Elvis lives on in TV Land

Published: Wednesday, Aug. 15 2007 12:03 a.m. MDT

BEVERLY HILLS, Calif. — At the risk of offending Elvis Presley fans, I was never one of you.

By the time I was a teenager, Elvis was a has-been and sort of a joke. When he performed two concerts in Binghamton, N.Y. — just minutes from my parents' house — in May 1977, some of my friends' parents were excited; my friends and I were not.

When he died on Aug. 16, 1977, my overwhelming thought was that the press coverage was massive overkill — that if then-President Carter had died, there would have been less coverage on TV and in the papers.
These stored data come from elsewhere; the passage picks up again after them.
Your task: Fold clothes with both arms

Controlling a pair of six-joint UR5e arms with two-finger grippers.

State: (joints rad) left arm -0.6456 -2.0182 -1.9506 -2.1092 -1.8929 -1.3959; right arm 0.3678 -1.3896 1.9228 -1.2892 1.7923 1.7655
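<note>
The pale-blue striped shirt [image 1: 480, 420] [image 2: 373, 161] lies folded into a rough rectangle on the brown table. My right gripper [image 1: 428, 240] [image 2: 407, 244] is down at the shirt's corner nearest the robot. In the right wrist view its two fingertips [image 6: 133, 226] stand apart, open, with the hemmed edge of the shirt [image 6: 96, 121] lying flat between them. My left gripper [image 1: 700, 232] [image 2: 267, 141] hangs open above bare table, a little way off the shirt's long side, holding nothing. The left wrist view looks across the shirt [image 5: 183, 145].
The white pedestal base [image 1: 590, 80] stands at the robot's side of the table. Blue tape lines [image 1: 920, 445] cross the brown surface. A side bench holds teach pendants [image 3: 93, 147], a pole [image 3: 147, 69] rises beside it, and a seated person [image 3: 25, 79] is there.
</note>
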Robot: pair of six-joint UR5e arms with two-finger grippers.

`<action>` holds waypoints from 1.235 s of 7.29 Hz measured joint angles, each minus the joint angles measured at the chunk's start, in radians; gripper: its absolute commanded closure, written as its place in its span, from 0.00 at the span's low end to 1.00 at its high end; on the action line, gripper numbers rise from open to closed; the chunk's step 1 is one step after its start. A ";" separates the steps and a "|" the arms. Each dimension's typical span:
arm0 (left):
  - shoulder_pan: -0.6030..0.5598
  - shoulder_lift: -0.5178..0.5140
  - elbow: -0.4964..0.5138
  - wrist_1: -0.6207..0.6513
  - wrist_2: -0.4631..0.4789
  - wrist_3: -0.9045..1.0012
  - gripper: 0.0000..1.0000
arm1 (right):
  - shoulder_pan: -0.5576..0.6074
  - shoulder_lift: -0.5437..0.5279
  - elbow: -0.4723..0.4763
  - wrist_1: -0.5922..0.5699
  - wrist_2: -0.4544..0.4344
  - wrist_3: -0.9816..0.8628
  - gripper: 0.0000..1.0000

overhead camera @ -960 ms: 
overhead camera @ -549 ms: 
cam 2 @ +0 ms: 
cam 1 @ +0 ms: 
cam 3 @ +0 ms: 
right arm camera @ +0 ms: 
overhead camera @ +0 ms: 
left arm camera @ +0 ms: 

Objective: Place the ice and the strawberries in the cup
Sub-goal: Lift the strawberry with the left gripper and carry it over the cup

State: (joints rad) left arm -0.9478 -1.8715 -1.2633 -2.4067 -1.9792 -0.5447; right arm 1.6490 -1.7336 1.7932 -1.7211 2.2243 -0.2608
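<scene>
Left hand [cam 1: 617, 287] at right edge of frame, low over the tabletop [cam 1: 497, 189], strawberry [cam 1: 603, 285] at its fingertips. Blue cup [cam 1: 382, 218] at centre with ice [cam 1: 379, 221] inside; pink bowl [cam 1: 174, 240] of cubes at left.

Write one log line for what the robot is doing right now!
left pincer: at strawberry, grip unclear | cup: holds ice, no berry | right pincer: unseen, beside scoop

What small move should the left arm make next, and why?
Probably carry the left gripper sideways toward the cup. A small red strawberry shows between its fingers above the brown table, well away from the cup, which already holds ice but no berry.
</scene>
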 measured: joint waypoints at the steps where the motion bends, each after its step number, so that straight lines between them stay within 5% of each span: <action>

And, quite honestly, I think it's a little weird that fans and certain television networks are making so much out of the 30th anniversary of Elvis' death. It almost seems like a celebration. And wouldn't it be better to celebrate his Jan. 8 birthday than his Aug. 16 death day?

At any rate, TV Land is climaxing its 30th-anniversary Elvis Overkill ... er, um, Elvis Month on Thursday with a special edition of "Myths & Legends" at 11 p.m. that promises to separate fact from fiction by interviewing those who knew him best.

Except that Those Who Knew Him Best are still Those Who Protect His Image. Linda Thompson, an ex-girlfriend of The King's, said that "absolutely his life in its entirety should be represented." But only represented in the "right" way.

"When we love someone in our families, we like to remember them when they were at their peak," Thompson said. "So we sort of hold onto those images, I think, when you love someone."

And Jerry Schilling, Presley's former aide, producer, editor and press agent, explained why the Presley estate rarely makes footage of Elvis' final years available to documentarians.

"Well, you know, I think when you do a project or produce a project — which I've done a few on Elvis — you always want to present the artist at his best," he said. "In the last couple years of his life, he had a lot of physical problems and whatever. ... He did not look his best. You still utilize that (footage from his final years) in a project where you have his whole career. You utilize a little of it, but you don't want that to be the image of him for his 23-year career at his worst."

There's certainly nothing wrong with loving tributes. They are, no doubt, what Elvis fans really want to see.

Just be aware that you're watching loving tributes, not documentaries.